Your reply should be made up of every line in the records below that holds the string "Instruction".

Records contained in a dataset
*** Begin section ***

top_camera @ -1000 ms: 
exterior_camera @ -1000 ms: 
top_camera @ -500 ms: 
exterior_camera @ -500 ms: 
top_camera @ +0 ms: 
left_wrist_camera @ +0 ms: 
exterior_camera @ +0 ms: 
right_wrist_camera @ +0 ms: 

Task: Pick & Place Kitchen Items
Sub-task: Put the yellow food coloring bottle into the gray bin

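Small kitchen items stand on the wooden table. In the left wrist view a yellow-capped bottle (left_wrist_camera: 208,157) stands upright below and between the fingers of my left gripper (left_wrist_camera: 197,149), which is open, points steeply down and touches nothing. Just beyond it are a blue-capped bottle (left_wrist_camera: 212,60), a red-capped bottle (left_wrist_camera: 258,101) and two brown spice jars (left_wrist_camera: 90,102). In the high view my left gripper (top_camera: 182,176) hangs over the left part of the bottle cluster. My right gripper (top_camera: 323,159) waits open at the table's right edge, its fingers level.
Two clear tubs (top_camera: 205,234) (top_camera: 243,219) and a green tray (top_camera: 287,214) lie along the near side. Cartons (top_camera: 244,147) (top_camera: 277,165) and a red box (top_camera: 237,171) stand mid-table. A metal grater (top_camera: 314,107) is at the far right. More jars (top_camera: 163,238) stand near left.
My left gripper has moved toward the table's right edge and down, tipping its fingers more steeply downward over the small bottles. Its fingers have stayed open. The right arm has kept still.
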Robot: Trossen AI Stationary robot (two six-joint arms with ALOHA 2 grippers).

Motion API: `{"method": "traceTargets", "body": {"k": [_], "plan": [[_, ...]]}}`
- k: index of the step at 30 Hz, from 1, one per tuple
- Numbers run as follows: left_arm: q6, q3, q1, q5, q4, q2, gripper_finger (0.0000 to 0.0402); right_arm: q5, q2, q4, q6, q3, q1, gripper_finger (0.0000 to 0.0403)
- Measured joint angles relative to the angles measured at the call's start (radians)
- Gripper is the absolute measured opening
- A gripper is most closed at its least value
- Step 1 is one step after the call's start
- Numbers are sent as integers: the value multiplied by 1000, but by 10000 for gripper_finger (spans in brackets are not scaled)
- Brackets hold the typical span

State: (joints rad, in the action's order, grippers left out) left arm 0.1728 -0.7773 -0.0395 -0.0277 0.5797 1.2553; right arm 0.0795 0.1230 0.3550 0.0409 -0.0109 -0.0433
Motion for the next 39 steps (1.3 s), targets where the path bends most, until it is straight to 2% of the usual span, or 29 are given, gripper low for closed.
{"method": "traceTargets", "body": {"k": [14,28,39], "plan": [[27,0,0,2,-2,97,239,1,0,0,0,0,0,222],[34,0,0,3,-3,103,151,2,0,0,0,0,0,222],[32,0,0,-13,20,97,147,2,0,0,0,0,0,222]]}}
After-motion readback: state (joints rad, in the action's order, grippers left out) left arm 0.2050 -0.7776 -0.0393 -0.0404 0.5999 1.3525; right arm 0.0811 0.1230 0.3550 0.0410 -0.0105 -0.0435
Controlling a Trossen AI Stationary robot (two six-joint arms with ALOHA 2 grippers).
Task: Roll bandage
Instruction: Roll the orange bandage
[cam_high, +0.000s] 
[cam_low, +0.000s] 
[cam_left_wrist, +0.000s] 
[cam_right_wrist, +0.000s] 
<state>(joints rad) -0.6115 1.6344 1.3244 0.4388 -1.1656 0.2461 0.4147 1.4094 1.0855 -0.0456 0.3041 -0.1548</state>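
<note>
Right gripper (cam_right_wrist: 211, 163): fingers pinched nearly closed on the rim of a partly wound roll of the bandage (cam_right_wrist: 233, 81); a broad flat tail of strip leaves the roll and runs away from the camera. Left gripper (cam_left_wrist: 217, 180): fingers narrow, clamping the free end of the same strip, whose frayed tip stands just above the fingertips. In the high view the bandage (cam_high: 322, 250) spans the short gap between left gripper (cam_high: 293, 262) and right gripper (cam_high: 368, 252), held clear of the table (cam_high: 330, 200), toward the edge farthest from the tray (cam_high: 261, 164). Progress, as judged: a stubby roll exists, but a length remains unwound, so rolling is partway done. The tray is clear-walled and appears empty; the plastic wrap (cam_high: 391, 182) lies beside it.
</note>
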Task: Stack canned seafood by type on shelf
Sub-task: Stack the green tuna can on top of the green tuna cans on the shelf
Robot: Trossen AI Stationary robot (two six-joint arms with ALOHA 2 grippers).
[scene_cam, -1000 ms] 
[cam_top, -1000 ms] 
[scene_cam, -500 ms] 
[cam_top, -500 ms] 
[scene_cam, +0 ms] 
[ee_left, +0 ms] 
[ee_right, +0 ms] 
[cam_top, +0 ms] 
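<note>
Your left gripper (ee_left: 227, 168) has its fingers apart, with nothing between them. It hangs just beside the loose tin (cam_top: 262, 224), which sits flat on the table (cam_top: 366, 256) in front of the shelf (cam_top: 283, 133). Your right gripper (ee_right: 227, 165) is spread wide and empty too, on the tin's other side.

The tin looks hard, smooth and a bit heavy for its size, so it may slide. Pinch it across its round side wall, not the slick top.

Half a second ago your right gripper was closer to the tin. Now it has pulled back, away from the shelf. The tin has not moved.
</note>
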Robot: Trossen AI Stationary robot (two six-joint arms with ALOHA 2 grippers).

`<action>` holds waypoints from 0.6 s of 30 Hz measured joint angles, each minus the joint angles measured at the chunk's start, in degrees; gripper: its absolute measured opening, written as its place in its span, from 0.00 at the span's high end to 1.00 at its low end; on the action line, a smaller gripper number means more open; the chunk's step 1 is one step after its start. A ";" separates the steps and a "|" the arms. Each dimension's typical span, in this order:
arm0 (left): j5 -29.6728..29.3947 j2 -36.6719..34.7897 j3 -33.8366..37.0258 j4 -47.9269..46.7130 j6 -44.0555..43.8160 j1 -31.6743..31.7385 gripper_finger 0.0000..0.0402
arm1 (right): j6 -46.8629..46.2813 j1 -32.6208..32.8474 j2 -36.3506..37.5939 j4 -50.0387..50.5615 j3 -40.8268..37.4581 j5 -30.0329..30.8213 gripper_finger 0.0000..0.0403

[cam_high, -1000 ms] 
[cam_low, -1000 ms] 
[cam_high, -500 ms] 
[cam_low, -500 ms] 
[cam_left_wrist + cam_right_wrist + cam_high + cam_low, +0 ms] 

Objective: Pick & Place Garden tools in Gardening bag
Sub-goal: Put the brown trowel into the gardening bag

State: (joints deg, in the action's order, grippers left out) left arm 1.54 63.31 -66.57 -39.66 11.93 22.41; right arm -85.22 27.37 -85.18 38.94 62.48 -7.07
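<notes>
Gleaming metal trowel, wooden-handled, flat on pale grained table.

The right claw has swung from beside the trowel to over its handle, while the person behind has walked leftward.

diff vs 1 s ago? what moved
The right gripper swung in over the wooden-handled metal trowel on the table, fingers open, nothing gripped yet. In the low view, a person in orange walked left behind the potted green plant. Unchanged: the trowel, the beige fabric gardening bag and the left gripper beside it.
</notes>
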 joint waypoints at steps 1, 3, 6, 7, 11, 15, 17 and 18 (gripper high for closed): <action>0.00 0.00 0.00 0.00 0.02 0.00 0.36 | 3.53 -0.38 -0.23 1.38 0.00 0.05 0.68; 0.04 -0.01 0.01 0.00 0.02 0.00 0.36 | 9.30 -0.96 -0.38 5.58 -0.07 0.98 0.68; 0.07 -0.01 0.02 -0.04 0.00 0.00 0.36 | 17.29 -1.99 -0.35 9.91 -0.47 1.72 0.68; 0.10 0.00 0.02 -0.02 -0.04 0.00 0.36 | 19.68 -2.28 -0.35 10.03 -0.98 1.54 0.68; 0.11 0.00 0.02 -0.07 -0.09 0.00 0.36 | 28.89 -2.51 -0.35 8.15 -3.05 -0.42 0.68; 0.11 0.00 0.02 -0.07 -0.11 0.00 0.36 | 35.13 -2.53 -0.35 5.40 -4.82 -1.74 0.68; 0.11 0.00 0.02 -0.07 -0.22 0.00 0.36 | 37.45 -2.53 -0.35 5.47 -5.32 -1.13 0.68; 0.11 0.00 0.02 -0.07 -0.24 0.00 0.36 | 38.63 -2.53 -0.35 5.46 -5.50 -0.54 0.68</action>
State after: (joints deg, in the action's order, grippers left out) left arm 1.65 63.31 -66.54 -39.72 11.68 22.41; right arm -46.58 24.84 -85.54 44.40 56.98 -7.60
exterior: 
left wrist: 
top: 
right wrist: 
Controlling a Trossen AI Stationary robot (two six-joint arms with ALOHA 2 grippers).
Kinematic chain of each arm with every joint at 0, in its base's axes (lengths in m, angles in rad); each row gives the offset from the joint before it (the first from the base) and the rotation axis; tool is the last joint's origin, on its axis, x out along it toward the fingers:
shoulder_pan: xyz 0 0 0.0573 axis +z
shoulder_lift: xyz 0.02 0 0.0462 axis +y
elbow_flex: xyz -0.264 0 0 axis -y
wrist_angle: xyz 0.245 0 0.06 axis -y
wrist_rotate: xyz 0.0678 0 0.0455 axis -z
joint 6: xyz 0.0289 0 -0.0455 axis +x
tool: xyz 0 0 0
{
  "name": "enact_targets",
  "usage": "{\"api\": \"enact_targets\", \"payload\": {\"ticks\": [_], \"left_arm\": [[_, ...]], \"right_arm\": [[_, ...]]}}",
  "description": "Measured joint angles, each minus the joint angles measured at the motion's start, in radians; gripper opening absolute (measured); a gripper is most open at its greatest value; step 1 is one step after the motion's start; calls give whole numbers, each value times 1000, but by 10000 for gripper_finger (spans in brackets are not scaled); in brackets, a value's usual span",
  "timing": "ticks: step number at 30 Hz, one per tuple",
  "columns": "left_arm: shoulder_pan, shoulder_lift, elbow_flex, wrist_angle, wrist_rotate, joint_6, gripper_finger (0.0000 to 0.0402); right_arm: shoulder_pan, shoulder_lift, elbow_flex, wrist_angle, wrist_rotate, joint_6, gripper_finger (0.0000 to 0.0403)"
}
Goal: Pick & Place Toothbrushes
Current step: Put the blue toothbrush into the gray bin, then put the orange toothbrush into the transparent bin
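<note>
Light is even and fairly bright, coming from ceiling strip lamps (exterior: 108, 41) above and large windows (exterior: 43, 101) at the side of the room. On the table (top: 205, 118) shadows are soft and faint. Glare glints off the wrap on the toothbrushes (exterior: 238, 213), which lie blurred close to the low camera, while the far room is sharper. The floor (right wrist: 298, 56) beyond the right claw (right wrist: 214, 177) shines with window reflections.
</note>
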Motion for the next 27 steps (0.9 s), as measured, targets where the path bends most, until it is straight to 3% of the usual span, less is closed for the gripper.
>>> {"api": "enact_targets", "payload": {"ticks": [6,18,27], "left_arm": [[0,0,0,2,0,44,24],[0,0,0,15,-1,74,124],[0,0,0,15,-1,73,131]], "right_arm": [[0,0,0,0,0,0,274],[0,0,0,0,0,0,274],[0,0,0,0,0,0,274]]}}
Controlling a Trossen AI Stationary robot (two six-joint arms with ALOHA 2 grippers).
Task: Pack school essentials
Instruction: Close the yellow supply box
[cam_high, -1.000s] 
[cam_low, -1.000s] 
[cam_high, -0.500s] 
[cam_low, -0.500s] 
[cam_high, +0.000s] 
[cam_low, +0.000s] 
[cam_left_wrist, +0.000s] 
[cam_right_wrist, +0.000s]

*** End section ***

Output of the task
Instruction: Roll the orange bandage
Instruction: Close the yellow supply box

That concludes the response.